Voir le ballon gonflé à l’hélium s’envoler sans arracher à la pesanteur la « capsule » où Michel Fournier attendait d’entrer dans l’histoire est assez rageant.
Un ballon à 150 000 euros perdu par la faute d’un câble et d’un « boulon coupe-feu qui ne coûtent que quelques euros, c’est tragique.
Les partenaires de l'opération n'en ont été que plus déterminés à recommencer (ci-contre : à droite, Bruno Belamich, le cofondateur de Bell & Ross, et Grégory Pons, à gauche, devant la combinaison de saut de Michel Fournier, quelques minutes avant le départ)...
Michel Fournier met de son côté les points sur les i. Sa réponse est synthétisée sur DailyMotion
Avec un superbe aplomb moral, surtout à cet instant de déception absolue, il me confiait en descendant de sa capsule : « Tu sais, la défaite n'est jamais qu'un succès qui prend du retard »...
Une conclusion est évidente pour ceux qui ont vécu la mobilisation sur le terrain : si l’équipe des « sauteurs » (tous ceux qui travaillent sur le projet de saut, tant sur le plan logistique que biomédical ou économique) est parfaitement au point, l’équipe des « lanceurs » est loin d’être au même niveau.
Le point critique de ce Grand Saut est précisément le lancement par ballon, et ce sont des compétences que Michel Fournier doit sous-traiter, avec une médiocre intégration des deux équipes. S’il y a un travail de coordination à mener pour la prochaine tentative, ce sera, précisément, sur cette jonction « lanceur-lancé »…
Tous les médias nord-américains mobilisés pour la circonstance (CBS et BBC Live en direct) ont exprimé une déception sincère, qui s’est vite muée en questions, pas forcément pertinentes mais toujours intéressantes à examiner…
Quelques confrères ont ainsi parlé de… sabotage, en échafaudant des scénarios qui rappellent que Michel Fournier a de quoi déranger les « grandes puissances » de la conquête aérospatiale :
• Le « petit Français » prouverait par son Grand Saut qu’on peut rester crédible (son échec est microtechnique, pas fondamental) avec des financements privés qui ridiculisent les milliards déjà dépensés par les agences spatiales étatiques américaines, européennes ou asiatiques.
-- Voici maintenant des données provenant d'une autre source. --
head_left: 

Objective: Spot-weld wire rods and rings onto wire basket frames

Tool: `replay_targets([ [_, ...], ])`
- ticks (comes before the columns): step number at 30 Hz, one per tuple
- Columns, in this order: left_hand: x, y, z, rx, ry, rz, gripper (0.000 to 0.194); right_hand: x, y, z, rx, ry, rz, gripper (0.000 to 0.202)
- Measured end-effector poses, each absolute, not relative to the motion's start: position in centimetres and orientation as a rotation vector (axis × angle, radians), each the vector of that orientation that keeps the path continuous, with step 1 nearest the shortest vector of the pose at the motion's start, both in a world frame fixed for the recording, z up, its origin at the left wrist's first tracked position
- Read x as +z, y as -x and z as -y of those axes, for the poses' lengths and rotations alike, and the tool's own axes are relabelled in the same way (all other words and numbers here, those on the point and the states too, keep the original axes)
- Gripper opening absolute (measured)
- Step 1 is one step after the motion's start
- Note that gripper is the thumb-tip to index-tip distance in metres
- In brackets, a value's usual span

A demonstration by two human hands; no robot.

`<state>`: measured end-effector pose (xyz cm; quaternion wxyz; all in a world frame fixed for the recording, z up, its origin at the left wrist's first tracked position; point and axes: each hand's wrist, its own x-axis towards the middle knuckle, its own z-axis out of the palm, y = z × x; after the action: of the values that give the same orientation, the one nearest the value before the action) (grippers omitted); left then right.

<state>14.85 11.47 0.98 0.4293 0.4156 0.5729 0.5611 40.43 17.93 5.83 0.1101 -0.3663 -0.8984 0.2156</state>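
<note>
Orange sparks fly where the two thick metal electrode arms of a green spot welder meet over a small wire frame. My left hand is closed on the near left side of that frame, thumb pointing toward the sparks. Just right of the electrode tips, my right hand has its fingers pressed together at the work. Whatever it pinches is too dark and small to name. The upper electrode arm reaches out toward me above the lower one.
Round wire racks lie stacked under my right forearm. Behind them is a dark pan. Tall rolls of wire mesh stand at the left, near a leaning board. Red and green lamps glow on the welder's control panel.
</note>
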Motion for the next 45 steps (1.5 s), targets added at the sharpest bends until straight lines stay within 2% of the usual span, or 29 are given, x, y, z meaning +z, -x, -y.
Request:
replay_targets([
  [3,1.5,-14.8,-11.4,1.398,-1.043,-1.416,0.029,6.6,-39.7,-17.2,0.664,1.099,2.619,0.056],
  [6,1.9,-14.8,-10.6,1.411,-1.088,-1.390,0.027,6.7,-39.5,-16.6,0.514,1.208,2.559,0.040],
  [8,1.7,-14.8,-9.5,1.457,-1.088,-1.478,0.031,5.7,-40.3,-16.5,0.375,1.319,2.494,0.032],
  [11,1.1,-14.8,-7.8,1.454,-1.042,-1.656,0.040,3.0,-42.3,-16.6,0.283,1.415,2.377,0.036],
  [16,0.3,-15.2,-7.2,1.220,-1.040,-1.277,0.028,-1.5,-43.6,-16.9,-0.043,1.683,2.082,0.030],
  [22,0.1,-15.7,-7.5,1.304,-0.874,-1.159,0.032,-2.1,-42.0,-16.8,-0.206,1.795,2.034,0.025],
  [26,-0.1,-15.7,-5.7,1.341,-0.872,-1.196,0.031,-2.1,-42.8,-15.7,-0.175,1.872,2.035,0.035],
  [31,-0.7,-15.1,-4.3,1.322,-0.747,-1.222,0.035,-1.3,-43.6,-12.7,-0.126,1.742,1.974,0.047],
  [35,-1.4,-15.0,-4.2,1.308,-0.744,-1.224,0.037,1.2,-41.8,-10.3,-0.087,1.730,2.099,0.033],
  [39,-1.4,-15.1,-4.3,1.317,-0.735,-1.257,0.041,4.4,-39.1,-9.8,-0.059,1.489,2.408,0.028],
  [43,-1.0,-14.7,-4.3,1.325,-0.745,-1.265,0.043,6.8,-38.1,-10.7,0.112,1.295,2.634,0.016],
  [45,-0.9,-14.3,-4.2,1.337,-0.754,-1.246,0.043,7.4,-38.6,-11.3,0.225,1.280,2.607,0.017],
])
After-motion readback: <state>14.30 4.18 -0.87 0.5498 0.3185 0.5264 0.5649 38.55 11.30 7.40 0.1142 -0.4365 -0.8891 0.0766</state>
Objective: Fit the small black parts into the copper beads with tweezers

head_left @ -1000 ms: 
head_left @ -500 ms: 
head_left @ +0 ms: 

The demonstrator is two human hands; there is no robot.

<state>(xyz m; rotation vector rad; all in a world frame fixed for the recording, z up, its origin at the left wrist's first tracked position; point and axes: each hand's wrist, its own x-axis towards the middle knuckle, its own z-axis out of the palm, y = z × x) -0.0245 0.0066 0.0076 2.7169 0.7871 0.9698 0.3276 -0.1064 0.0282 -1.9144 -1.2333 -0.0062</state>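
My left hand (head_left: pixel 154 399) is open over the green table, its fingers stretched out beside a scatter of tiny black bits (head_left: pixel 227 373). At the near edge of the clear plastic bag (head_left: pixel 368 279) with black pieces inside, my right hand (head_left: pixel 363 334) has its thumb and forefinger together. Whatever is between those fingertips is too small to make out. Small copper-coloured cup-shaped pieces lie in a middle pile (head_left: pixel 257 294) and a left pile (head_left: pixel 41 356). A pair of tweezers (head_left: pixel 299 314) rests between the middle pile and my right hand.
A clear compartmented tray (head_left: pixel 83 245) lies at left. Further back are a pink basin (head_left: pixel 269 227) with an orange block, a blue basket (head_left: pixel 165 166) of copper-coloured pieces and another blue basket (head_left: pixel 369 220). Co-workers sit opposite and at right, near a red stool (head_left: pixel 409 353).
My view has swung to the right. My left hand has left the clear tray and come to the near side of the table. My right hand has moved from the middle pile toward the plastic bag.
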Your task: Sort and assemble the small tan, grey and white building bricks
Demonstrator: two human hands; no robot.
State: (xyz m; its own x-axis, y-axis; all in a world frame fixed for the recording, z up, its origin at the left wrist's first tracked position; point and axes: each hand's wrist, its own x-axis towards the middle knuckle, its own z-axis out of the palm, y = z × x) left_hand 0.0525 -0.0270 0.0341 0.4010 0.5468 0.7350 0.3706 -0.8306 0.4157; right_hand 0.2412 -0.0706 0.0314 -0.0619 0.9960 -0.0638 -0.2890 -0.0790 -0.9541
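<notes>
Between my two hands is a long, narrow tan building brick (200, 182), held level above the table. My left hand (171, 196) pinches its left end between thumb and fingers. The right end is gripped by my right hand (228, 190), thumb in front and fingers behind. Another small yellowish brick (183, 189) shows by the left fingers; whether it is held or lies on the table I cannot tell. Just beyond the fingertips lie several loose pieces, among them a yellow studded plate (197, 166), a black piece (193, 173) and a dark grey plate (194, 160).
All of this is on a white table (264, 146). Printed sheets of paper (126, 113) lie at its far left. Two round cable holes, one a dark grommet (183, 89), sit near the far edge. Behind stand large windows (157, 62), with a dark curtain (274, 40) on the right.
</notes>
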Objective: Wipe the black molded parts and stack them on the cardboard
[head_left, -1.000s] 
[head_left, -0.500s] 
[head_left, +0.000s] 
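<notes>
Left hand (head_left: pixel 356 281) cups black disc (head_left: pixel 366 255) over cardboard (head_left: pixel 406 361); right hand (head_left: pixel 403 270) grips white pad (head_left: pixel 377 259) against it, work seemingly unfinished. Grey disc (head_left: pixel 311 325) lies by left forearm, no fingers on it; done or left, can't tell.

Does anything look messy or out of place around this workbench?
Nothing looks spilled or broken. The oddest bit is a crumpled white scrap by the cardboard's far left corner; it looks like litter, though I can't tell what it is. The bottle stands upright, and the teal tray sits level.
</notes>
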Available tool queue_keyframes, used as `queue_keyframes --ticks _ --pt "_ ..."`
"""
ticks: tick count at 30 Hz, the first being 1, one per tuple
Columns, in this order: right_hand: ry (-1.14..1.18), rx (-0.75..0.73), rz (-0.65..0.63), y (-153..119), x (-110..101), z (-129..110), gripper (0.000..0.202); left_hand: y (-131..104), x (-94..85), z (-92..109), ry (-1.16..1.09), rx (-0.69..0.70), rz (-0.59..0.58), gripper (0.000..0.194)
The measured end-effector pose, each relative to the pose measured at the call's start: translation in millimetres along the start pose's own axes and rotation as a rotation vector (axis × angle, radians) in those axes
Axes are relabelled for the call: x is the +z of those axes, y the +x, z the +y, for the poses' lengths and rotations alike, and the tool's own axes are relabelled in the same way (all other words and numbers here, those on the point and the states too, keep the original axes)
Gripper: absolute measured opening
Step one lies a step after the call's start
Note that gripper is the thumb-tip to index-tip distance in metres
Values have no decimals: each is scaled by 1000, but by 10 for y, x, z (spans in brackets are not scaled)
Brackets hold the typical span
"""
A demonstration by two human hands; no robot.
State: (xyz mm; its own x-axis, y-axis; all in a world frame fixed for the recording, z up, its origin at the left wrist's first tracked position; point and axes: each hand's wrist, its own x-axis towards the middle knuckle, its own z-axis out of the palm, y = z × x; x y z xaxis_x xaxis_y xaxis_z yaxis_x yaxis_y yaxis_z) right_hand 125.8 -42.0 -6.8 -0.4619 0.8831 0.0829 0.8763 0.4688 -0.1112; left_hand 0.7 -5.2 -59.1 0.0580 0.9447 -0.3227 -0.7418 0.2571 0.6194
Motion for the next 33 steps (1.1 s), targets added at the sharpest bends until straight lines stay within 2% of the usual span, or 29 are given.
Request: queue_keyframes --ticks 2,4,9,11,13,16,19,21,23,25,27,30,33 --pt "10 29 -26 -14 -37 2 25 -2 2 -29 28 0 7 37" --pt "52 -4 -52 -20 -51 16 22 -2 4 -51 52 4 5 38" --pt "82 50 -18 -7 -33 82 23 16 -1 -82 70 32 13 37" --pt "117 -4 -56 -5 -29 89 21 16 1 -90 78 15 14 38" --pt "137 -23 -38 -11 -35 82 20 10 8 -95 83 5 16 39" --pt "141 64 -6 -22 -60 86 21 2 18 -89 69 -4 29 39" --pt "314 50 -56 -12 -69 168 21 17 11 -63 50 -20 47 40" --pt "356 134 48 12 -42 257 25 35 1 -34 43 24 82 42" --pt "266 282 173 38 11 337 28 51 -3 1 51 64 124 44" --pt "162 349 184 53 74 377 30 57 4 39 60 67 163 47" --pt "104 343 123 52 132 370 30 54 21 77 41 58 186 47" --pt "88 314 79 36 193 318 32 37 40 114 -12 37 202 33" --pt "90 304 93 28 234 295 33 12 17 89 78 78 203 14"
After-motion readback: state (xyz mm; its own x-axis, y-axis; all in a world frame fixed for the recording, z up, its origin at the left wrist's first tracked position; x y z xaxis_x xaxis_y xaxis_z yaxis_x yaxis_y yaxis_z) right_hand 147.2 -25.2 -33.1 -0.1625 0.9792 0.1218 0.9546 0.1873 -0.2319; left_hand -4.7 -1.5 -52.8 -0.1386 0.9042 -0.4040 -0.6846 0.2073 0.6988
• S’il réussissait, Michel Fournier humilierait tout particulièrement les spécialistes de l’administration spatiale française, qui avaient renoncé à ce type d’essai en l’estimant impossible et infructueux.
• Son « bricolage à la française », fondé sur le bénévolat et le système D invaliderait le modèle des « grands projets officiels » et dérange donc des administrations habituées à quémander des subventions (l’argent des contribuables) qu’elles dépensent sans compter, ne serait-ce que pour continuer à prouver leur utilité...
• Sa réussite signerait une autre approche du « tourisme spatial », plus économique, plus accessible et de taille plus humaine : s’il lui est possible d’aller se promener dans la stratosphère avec un ballon et de « revenir à pied », d’autres seront tentés de suivre son chemin vers les étoiles, ce qui remettrait en cause le business model des premières entreprises spécialisées dans ce domaine.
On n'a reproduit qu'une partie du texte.